Albrecht Dürer, Portrait of a Man (Sebastian Brant). 1520. Silver point drawing from the collection of the Berlin Kupferstichkabinett.

Sebastian Brant (1458–1521) was a noted German humanist, poet, legal scholar, anti-Reformation theologian, and author of one the classics of the genre of satire, Ship of Fools (Das Narrenshiff), which was first published in 1494 in Basel. Ship of Fools has been called the most important piece of German literature before Goethe’s The Sorrows of Young Werther. In the Latin translation of Jacob Locher (1497) it became the first book by a German author to have importance in European literature more generally. This portrait was made in Antwerp by Albrecht Dürer in 1520, by which time Brant was a senior figure in German letters. He was not, however, from a distinguished family. The son of an inn-keeper from Strasbourg, his father died when he was ten and he was raised mostly by his mother, born Barbara Picker.

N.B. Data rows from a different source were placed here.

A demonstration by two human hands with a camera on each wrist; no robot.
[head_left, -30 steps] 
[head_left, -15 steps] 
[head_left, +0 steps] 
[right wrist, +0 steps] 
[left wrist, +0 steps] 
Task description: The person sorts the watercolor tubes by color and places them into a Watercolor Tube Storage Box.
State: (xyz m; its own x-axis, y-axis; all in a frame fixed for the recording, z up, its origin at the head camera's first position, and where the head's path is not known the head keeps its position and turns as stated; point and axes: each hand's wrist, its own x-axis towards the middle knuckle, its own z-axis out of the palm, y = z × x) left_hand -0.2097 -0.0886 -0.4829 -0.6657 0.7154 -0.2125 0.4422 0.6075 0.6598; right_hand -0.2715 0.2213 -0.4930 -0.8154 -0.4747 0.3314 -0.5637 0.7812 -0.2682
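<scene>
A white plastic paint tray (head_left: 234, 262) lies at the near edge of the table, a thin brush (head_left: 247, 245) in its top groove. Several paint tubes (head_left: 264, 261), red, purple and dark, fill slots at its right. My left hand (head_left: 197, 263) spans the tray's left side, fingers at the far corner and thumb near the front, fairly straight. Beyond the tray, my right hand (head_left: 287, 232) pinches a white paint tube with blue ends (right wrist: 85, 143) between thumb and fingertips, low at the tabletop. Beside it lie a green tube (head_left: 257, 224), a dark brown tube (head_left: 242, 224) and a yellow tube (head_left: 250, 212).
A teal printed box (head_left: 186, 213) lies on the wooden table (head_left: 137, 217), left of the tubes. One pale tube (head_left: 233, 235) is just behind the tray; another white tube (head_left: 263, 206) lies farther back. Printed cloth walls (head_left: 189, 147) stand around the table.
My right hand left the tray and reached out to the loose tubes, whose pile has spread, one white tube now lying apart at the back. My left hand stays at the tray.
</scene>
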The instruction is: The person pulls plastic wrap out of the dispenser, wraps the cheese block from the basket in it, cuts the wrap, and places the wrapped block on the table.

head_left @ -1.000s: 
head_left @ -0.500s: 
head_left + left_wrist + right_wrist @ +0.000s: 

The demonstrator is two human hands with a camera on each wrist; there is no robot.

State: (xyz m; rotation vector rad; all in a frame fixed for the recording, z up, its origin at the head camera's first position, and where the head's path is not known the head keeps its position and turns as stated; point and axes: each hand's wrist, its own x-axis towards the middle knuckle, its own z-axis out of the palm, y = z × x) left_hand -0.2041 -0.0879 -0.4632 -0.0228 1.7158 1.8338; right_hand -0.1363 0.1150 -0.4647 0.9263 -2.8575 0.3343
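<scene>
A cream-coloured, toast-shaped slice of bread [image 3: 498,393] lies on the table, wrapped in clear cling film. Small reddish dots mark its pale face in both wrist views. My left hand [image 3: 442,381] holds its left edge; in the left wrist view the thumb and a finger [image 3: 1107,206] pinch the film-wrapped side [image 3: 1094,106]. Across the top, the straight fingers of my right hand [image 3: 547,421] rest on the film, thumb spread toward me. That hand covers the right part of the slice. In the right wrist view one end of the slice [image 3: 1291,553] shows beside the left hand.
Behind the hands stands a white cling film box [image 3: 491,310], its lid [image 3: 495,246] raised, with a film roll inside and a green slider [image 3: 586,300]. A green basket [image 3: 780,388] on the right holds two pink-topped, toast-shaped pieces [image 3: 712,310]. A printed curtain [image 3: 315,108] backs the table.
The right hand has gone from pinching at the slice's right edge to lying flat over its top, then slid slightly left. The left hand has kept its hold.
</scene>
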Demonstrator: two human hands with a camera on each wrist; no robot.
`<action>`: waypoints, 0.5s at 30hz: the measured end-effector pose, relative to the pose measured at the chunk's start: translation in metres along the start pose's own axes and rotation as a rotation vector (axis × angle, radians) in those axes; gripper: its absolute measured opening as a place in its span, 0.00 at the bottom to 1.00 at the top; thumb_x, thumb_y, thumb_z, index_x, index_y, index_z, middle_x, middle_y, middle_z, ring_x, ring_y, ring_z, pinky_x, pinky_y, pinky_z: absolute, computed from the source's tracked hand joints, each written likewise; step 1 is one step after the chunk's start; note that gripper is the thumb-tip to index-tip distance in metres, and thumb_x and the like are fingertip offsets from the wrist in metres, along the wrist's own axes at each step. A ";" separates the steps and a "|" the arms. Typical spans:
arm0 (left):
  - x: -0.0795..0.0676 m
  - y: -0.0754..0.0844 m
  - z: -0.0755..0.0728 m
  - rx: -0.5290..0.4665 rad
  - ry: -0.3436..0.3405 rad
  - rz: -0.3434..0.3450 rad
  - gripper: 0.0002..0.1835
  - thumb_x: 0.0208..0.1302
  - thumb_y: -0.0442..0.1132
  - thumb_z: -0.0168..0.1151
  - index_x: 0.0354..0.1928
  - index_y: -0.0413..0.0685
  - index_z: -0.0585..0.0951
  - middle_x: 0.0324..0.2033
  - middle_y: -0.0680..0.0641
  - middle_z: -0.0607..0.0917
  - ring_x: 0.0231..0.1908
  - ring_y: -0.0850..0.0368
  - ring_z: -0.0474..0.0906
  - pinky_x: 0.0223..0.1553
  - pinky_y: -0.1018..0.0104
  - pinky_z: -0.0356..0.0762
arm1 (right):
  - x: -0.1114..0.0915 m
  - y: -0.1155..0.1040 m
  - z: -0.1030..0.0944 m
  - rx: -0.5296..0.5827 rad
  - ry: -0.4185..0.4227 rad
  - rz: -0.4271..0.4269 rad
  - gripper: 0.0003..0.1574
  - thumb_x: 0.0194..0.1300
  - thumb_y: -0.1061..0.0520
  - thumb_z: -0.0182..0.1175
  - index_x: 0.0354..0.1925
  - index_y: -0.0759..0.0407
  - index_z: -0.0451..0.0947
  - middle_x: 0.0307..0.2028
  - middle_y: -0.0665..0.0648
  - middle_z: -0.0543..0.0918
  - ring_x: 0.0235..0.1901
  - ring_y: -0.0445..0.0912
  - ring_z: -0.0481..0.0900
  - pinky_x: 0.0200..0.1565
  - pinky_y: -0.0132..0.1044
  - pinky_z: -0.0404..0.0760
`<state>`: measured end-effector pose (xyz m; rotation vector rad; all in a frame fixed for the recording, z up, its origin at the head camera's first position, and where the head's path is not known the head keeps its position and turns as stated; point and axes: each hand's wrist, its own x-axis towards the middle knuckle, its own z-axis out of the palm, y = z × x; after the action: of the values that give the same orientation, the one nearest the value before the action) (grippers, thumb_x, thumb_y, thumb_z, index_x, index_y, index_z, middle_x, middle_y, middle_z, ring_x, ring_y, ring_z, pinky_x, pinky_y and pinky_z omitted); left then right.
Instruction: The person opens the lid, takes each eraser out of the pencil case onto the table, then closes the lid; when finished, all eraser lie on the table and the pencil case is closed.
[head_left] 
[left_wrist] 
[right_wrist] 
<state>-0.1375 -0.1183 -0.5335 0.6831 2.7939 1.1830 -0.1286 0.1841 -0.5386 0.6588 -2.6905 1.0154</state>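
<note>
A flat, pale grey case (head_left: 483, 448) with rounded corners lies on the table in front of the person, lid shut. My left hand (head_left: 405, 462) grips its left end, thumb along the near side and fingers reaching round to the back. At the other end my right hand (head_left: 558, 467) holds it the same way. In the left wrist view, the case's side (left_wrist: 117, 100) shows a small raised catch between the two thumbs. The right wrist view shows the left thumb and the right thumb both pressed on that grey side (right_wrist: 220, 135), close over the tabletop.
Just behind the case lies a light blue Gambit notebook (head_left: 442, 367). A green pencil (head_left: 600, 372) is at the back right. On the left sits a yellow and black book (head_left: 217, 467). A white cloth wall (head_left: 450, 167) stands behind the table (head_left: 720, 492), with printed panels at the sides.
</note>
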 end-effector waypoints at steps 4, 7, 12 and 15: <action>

In 1475, at the age of 17, Brant entered the recently founded University at Basel, where he studied philosophy initially, but quickly turned to law. He was teaching law there by 1486, both canon law and civil law, as well as humanities. Brant preferred the Roman-inspired civil law to ecclesiastically-based canon law, and was a lifelong supporter of the Holy Roman Empire, which he saw as a direct descendant of the Roman Empire. Allegiance to Emperor Maximilian and the Roman Church he saw as the only way of uniting Christendom in a hoped-for campaign to retake Constantinople and the Holy Land from the Turks.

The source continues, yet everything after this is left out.